Class # 10s clips containing the event
Speech 550
Dog 214
Cat 173
Alarm/bell/ringing 205
Dishes 184
Frying 171
Blender 134
Running water 343
Vacuum cleaner 167
Electric shaver/toothbrush 103
Total 2244

Unlabeled in domain training set:
This set is considerably larger than the previous one. It contains 14412 clips. The clips are selected such that the distribution per class (based on Audioset annotations) is close to the distribution in the labeled set. Note however that given the uncertainty on Audioset labels this distribution might not be exactly similar.

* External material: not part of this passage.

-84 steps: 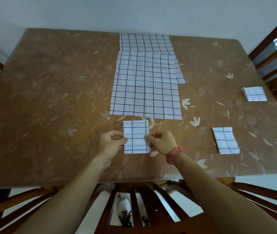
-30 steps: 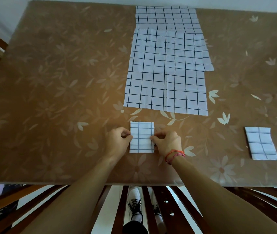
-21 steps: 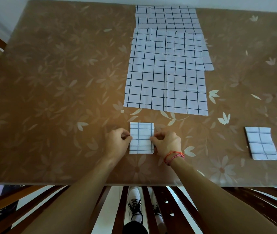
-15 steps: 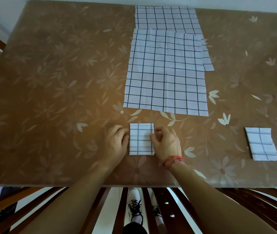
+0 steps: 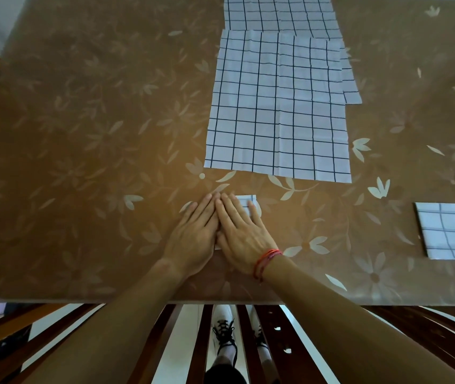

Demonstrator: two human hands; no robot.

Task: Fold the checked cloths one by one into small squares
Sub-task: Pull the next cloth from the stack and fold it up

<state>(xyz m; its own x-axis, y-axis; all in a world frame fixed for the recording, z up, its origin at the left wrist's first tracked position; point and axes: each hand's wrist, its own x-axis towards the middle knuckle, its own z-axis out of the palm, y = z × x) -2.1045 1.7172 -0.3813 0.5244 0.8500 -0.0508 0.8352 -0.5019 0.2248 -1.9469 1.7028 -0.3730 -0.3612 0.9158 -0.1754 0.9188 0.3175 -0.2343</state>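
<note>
The person flattens the small folded cloth (image 5: 246,202) near the front edge of the table (image 5: 82,134). Both hands lie open and flat, fingers straight and close together, side by side and touching. The right hand (image 5: 238,231), with a red thread bracelet (image 5: 266,259) at its wrist, covers most of the cloth, so that only the far right corner shows past the fingertips, plus a white sliver between the heels of the two hands. The left hand (image 5: 195,234) rests along the cloth's left side; how much of it lies on the fabric cannot be told.

To do this step well, the pressure probably ought to come from the whole palm, not the fingertips alone, so that the layers set without sliding. Pressing straight down first and only then smoothing outward toward the folded edges would likely sharpen the creases and keep the corners stacked. A sideways push from one hand alone could skew the layers, since thin fabric like this seems apt to creep.

A finished square (image 5: 442,231) lies well apart to the right. The unfolded checked cloth (image 5: 279,106) lies just beyond the hands, overlapping a second spread cloth (image 5: 279,12) farther back, and both are yet to be folded
</note>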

Synthetic strongly labeled set:
This set is composed of 2045 clips generated with Scaper. The clips are generated such that the distribution per event is close to that of the validation set. Note that a 10-seconds clip may correspond to more than one sound event.

Class # events
Speech 2132
Dog 516
Cat 547
Alarm/bell/ringing 755
Dishes 814
Frying 137
Blender 540
Running water 157
Vacuum cleaner 204
Electric shaver/toothbrush 230
Total 6032

Validation set

The validation set is designed such that the distribution in term of clips per class is similar to that of the weakly labeled training set. It is the fusion of DCASE 2018 task 4 test set and evaluation set (Note that for comparison purpose the original csv are also provided). The validation set contains 1168 clips (4093 events). The evaluation set is annotated with strong labels, with timestamps (obtained by human annotators). Note that a 10-seconds clip may correspond to more than one sound event. The amount of events per class is the following:

Class # events
Speech 1662
Dog 577
Cat 340
Alarm/bell/ringing 418
Dishes 492
Frying 91
Blender 96
Running water 230
Vacuum cleaner 92
Electric shaver/toothbrush 65
Total 4093

Evaluation dataset

The dataset is composed of 10 seconds audio clips.

  • A first subset is composed of audio clips extracted from youtube and vimeo videos under creative common licenses. This subset is used for ranking purposes.

  • A second subset is composed on synthetic clips generated with scaper. This subset is used for analysis purposes.

    • The foreground events are obtained from the freesound dataset. Each event audio clip was verified manually to ensure that the sound quality and the event-to-background ratio were sufficient to be used an isolated event. We also verified that the event was actually dominant in the clip and we controlled if the event onset and offset are present in the clip. Each selected clip was then segmented when needed to remove silences before and after the event and between events when the file contained multiple occurrences of the event class.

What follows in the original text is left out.